Exercise prompt:
Give every entry again, exactly as it stands.

Record extracts:
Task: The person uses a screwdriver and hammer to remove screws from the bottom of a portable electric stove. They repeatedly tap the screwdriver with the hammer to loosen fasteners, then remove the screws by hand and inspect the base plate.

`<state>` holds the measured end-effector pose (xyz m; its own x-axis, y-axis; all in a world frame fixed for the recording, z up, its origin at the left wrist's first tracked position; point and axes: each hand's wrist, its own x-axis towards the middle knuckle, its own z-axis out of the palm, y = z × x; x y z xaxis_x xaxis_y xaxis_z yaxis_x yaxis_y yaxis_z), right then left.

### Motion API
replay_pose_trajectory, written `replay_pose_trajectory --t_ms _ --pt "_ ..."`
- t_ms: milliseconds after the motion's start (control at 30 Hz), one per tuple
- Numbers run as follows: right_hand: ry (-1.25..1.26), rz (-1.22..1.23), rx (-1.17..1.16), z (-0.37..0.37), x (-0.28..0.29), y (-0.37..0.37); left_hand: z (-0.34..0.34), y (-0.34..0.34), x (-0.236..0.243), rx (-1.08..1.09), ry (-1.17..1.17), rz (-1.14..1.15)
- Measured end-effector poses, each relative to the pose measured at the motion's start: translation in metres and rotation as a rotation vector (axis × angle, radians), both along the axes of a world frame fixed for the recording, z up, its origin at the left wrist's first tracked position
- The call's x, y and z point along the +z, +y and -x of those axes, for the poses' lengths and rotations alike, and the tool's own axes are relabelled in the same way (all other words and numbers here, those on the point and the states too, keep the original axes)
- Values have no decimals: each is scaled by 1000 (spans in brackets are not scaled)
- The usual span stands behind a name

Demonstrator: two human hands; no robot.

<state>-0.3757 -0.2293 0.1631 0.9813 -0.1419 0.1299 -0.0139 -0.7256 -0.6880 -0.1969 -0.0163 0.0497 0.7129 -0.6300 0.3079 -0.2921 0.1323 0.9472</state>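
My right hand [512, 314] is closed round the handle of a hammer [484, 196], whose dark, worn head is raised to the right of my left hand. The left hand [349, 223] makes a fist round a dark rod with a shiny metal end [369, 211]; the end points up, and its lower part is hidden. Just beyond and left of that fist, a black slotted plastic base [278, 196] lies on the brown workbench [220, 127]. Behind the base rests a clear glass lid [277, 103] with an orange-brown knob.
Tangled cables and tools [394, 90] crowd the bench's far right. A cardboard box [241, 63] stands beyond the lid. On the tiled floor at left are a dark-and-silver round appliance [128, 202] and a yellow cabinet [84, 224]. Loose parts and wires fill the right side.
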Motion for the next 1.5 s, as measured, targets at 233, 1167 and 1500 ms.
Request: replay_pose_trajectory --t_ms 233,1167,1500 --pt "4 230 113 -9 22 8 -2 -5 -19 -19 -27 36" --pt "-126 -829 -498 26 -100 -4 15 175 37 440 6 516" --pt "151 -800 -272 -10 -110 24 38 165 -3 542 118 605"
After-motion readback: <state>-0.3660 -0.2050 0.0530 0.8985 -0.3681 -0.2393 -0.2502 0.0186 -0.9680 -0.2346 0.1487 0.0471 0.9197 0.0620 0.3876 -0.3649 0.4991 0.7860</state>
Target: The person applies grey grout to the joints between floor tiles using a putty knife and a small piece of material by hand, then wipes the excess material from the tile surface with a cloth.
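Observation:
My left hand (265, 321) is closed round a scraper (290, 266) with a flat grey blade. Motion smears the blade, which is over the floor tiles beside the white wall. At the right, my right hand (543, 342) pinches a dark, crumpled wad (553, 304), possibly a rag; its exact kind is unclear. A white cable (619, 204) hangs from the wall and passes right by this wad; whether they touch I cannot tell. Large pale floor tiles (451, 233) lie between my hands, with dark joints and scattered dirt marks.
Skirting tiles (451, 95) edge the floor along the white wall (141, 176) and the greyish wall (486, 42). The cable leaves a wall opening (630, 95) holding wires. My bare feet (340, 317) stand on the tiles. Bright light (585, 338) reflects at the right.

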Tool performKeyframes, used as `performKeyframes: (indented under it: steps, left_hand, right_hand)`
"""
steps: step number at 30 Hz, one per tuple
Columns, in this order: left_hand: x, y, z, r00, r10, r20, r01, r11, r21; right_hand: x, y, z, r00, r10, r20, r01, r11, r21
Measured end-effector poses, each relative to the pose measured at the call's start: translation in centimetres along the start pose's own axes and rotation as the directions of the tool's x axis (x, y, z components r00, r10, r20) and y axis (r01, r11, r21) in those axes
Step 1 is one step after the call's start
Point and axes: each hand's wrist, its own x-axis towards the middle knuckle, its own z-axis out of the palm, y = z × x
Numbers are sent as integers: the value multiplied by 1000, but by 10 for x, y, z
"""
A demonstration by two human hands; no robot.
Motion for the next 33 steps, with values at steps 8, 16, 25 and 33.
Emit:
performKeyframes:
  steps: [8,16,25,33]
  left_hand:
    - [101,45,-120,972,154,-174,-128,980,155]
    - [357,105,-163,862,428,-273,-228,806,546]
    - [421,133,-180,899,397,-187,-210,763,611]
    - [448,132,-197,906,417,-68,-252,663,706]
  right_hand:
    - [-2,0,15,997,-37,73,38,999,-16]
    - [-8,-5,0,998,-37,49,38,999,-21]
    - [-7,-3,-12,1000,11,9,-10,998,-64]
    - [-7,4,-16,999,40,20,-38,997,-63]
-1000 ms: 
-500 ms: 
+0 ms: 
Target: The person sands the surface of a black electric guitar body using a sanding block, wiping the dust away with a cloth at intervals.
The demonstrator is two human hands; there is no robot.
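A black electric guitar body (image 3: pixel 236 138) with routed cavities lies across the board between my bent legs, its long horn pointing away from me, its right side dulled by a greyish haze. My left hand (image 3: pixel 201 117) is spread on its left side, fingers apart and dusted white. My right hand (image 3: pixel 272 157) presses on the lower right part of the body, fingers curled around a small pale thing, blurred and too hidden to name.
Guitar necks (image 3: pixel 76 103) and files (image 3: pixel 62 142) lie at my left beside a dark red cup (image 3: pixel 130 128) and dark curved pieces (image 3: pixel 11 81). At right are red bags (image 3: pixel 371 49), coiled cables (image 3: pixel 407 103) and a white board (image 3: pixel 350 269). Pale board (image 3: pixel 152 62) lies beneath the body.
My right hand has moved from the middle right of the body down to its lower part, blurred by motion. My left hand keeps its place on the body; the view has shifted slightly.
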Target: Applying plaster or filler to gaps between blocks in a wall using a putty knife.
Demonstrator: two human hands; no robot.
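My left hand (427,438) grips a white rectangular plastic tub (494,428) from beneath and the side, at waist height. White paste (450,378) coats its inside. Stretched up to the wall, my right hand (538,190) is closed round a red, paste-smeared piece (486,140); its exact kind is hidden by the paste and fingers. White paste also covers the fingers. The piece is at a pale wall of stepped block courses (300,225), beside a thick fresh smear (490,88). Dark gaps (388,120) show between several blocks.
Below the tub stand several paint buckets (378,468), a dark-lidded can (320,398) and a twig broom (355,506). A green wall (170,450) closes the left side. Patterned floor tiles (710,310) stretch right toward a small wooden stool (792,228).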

Written solution:
Task: The person uses a screwdriver and hammer to remove screws from the bottom of a portable electric stove. They repeatedly tap the screwdriver with the hammer to loosen fasteners, then remove the screws by hand and inspect the base plate.

`<state>` holds the measured end-effector pose (xyz m; its own x-axis, y-axis; all in a world frame fixed for the recording, z up, its origin at the left wrist's first tracked position; point and axes: each hand's wrist, its own x-axis towards the middle knuckle, its own z-axis out of the palm, y = z × x; x y z xaxis_x xaxis_y xaxis_z yaxis_x yaxis_y yaxis_z), right then left.

### Motion API
replay_pose_trajectory, written `replay_pose_trajectory --t_ms _ --pt "_ ..."`
- t_ms: milliseconds after the motion's start (control at 30 Hz), one per tuple
- Numbers run as follows: right_hand: ry (-1.25..1.26), rz (-1.22..1.23), rx (-1.17..1.16), z (-0.37..0.37), x (-0.28..0.29), y (-0.37..0.37); left_hand: z (-0.34..0.34), y (-0.34..0.34), x (-0.236..0.243), rx (-1.08..1.09), ry (-1.17..1.17), rz (-1.14..1.15)
- Measured end-effector poses, each relative to the pose measured at the motion's start: translation in metres and rotation as a rotation vector (axis × angle, radians), both along the axes of a world frame fixed for the recording, z up, its origin at the left wrist's first tracked position
- The call's x, y and z point along the +z, +y and -x of those axes, for the poses' lengths and rotations alike, and the tool's own axes are relabelled in the same way (all other words and numbers here, those on the point and the states too, keep the original axes)
- Values have no decimals: each is scaled by 1000 (spans in brackets are not scaled)
- The usual span stands behind a name

Demonstrator: two human hands; no robot.

<state>-0.3757 -0.2293 0.1631 0.9813 -0.1419 0.1299 -0.0139 -0.7256 -0.6880 -0.1969 -0.0163 0.0497 0.7129 -0.6300 0.3079 -0.2921 0.1323 0.9472</state>
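My right hand [512, 314] is closed round the handle of a hammer [484, 196], whose dark, worn head is raised to the right of my left hand. The left hand [349, 223] makes a fist round a dark rod with a shiny metal end [369, 211]; the end points up, and its lower part is hidden. Just beyond and left of that fist, a black slotted plastic base [278, 196] lies on the brown workbench [220, 127]. Behind the base rests a clear glass lid [277, 103] with an orange-brown knob.
Tangled cables and tools [394, 90] crowd the bench's far right. A cardboard box [241, 63] stands beyond the lid. On the tiled floor at left are a dark-and-silver round appliance [128, 202] and a yellow cabinet [84, 224]. Loose parts and wires fill the right side.
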Motion for the next 1.5 s, as measured, targets at 233, 1167 and 1500 ms.
Request: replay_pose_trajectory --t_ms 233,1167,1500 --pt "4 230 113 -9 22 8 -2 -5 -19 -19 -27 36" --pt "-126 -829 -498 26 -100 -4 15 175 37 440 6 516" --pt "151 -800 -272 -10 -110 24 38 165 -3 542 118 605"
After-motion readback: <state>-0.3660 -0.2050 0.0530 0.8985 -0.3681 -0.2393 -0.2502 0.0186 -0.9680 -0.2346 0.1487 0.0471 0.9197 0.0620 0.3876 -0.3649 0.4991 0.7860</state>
Target: The person applies grey grout to the joints between floor tiles using a putty knife and a small piece of material by hand, then wipes the excess material from the tile surface with a cloth.
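Observation:
My left hand (265, 321) is closed round a scraper (290, 266) with a flat grey blade. Motion smears the blade, which is over the floor tiles beside the white wall. At the right, my right hand (543, 342) pinches a dark, crumpled wad (553, 304), possibly a rag; its exact kind is unclear. A white cable (619, 204) hangs from the wall and passes right by this wad; whether they touch I cannot tell. Large pale floor tiles (451, 233) lie between my hands, with dark joints and scattered dirt marks.
Skirting tiles (451, 95) edge the floor along the white wall (141, 176) and the greyish wall (486, 42). The cable leaves a wall opening (630, 95) holding wires. My bare feet (340, 317) stand on the tiles. Bright light (585, 338) reflects at the right.
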
Tool performKeyframes, used as `performKeyframes: (indented under it: steps, left_hand, right_hand)`
"""
steps: step number at 30 Hz, one per tuple
Columns, in this order: left_hand: x, y, z, r00, r10, r20, r01, r11, r21; right_hand: x, y, z, r00, r10, r20, r01, r11, r21
Measured end-effector poses, each relative to the pose measured at the call's start: translation in centimetres along the start pose's own axes and rotation as the directions of the tool's x axis (x, y, z components r00, r10, r20) and y axis (r01, r11, r21) in those axes
Step 1 is one step after the call's start
Point and axes: each hand's wrist, its own x-axis towards the middle knuckle, its own z-axis out of the palm, y = z × x
Numbers are sent as integers: the value multiplied by 1000, but by 10 for x, y, z
"""
A demonstration by two human hands; no robot.
Motion for the next 33 steps, with values at steps 8, 16, 25 and 33.
Emit:
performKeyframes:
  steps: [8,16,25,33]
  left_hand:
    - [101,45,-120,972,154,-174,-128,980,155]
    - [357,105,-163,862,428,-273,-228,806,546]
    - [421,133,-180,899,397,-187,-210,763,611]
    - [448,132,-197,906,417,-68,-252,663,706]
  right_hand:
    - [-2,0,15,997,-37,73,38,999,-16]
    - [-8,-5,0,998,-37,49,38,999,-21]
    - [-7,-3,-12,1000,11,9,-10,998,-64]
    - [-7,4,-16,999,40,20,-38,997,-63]
-1000 ms: 
-500 ms: 
+0 ms: 
Target: The person sands the surface of a black electric guitar body using a sanding block, wiping the dust away with a cloth at intervals.
The demonstrator is two human hands; there is no robot.
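A black electric guitar body (image 3: pixel 236 138) with routed cavities lies across the board between my bent legs, its long horn pointing away from me, its right side dulled by a greyish haze. My left hand (image 3: pixel 201 117) is spread on its left side, fingers apart and dusted white. My right hand (image 3: pixel 272 157) presses on the lower right part of the body, fingers curled around a small pale thing, blurred and too hidden to name.
Guitar necks (image 3: pixel 76 103) and files (image 3: pixel 62 142) lie at my left beside a dark red cup (image 3: pixel 130 128) and dark curved pieces (image 3: pixel 11 81). At right are red bags (image 3: pixel 371 49), coiled cables (image 3: pixel 407 103) and a white board (image 3: pixel 350 269). Pale board (image 3: pixel 152 62) lies beneath the body.
My right hand has moved from the middle right of the body down to its lower part, blurred by motion. My left hand keeps its place on the body; the view has shifted slightly.
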Target: Applying plaster or filler to gaps between blocks in a wall using a putty knife.
Demonstrator: two human hands; no robot.
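My left hand (427,438) grips a white rectangular plastic tub (494,428) from beneath and the side, at waist height. White paste (450,378) coats its inside. Stretched up to the wall, my right hand (538,190) is closed round a red, paste-smeared piece (486,140); its exact kind is hidden by the paste and fingers. White paste also covers the fingers. The piece is at a pale wall of stepped block courses (300,225), beside a thick fresh smear (490,88). Dark gaps (388,120) show between several blocks.
Below the tub stand several paint buckets (378,468), a dark-lidded can (320,398) and a twig broom (355,506). A green wall (170,450) closes the left side. Patterned floor tiles (710,310) stretch right toward a small wooden stool (792,228).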

The submitted answer is complete.